Thursday, July 17, 2014

A clever Lawyer is no smart Lawyer

There is a difference between being a smart lawyer and being a clever one. The smart lawyer determines what his client is entitled to, states his case so comprehensively as to please the judge and the jury, and never tries to overstate any part of the case lest he annoy those listening to him.

On the other hand, the clever lawyer uses every trick available to him to make his side of the story sound better than it really is. In taking this approach he more often than not exposes a weak hand, something he does in full view of those in attendance. And so, instead of helping his client, he stands a good chance of harming him.

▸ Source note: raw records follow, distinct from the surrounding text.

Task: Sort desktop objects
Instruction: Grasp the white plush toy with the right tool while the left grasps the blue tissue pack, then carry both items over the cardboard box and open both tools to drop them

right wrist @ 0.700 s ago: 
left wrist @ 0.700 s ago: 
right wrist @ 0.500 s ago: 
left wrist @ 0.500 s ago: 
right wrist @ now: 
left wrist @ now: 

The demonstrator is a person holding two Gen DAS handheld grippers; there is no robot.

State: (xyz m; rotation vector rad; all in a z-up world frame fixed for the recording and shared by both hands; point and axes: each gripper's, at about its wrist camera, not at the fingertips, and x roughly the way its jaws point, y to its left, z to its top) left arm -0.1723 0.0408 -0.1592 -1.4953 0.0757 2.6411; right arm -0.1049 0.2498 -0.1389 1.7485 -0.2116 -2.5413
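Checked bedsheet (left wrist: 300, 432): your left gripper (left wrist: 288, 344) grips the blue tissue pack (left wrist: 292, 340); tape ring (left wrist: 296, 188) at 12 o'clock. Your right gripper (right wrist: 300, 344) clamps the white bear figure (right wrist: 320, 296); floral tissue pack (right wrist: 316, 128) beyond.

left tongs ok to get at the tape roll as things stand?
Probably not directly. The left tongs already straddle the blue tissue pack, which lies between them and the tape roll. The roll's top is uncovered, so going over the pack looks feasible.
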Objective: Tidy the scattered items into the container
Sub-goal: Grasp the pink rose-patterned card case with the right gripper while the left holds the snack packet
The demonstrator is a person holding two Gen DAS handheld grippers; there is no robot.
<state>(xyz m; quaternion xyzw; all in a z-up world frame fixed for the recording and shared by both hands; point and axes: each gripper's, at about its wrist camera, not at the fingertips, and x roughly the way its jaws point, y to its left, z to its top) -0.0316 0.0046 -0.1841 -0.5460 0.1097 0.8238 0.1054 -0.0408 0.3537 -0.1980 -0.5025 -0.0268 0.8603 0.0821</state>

This is the sort of thing that often takes place in the courtrooms. Something similar takes place in the public square which is the place where the court of public opinion is held. Usually the place is turned into an arena where the politicians go to state their case and fight it out verbally with the opposition. The fight becomes interesting when lawyers-turned-politicians or lobbyists become combatants, and bring to bear the training they were given as lawyers while going full tilt against each other.

John Bolton is a lawyer by training who has done more politicking than legal work, and more lobbying for the foreign entity called Israel than he did anything else in life. Thus, most of the work he did in the public square for Israel's causes or for any related subject bears the stamp of a politician more than it does the work of a lawyer … until now. For the first time that I am aware of, Bolton has pulled a fast one (typical of clever lawyers) on his readers. This is in addition to the almost daily dose of low level deception he injects into the public discourse about his President being delusional. This time, Bolton pulled the clever trick in an article titled: “Iraq's descent into chaos,” published on July 13, 2014 in Pittsburgh Tribune.

The occasion for writing that article is the debate which flares up once in a while in America as to who bears the biggest responsibility for the fiasco that the second Iraq war turned out to be. Well, as far as the world is concerned that debate is meaningless because the world places the responsibility squarely on America, and could not care less about the Left-Right divide currently plaguing American politics. And this is also how history will treat the question, even in America itself, once the passions of the moment have subsided.

Now, what exactly did Bolton do that smacks of clever trickery? What must be understood is that there are two legitimate ways to argue a case. You either take the global approach to the subject … which some people call the package deal. Or you take the divided approach … which some people call dealing with the parts of the case separately. What clever lawyers do is use the two approaches; one for their client and the other for the opponent. Catch a lawyer do that, and you know he has a weak hand.

And this is what Bolton is doing in his article. Here is the proof: Talking about the Bush contribution, he writes: “was the decision to disband the Saddam-era army required by the decision to invade? Obviously not; it was entirely separate and distinct, as were the vast bulk of other post-Saddam decisions.” Now talking about the Obama contribution, he writes: “the absence of a status-of-forces agreement was not a real reason to withdraw but only a pretext camouflaging Obama's ideology and mollifying his domestic political base.”

Do you see what he did? He gave Bush the divided approach, and dealt with each part separately so as not to bring into the debate the ideology that motivated the actions taken by the Bush Administration. But then Bolton gave Obama the global approach to argue that the failure of America's involvement in Iraq came about because of Obama's ideology. Had he given Bush the same treatment, he would have brought into the debate the real reason for the Iraq fiasco – the ideology that motivated the operation.

In fact, it was the disbanding of the Saddam-era army; better known as the de-Baathification of Iraq – modeled after the de-Nazification of Germany – that caused the Iraq fiasco. That disbanding was the brainchild of the people who planned, controlled and supervised the war on Iraq. They were the people who called themselves children of the Holocaust survivors; the ones that took charge of the American military and used it to get back at the world via a war that looked like the explosive expression of the hate that these people have for humanity.

John Bolton may fool some people now but he will not fool history.